Human -animal relationships are not equal, the humans need other humans. And yet as the human names the animals, a relationship is created, a connection is made.

This certainly isn’t the traditional interpretation of this text. This clearly isn’t the only interpretation of this text. But I think it is a legitimate interpretation and one that we ought to give a bit of time to.

I’d like to know, what do you think?

 

 

* For more on this topic, see “The Book of Genesis: Introduction, Commentary, and Reflections” by Terence E. Fretheim in The New Interpreter’s BIble: A Commentary in Twelve Volumes, Vol 1, (Abingdon Press: Nashville, 1994),347-354.  And The Torah: A Modern Commentary (Union of American Hebrew Congregations:New York, 1981),29 note on verse 7.

 Unfortunately, I don’t know how to do Hebrew font in WordPress, that is one of the many things I still have to learn how to do.

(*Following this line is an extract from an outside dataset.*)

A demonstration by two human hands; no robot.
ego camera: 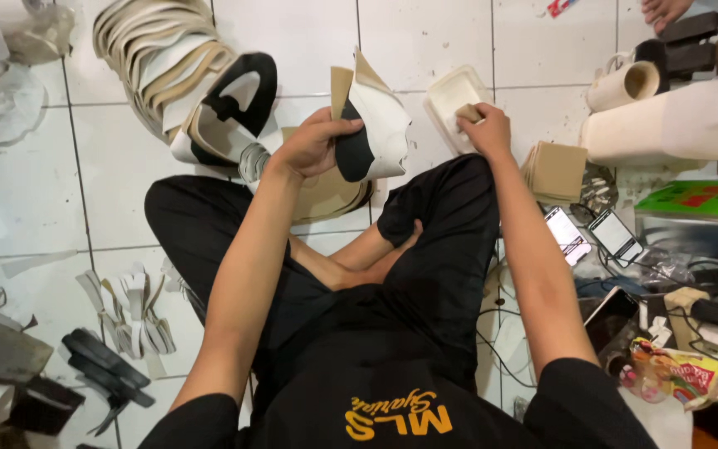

Sorry, no pictures today, I can’t get them to upload and I have no idea why. Still more learning to do.

 

2 thoughts on “God and Dog and Genesis

  1. Although I take the Bible to be literally, allegorically, metaphorically, mythically and individually applied all at once, I do agree with you on the animals thing.

    Animals are continuously present throughout the entire Bible, from Genesis through Revelation. We cannot dismiss this so I don’t know why Christians don’t explore this relationship more closely. Most Christians I know take the “God made us higher so we can do whatever the H*** we want with them” attitude.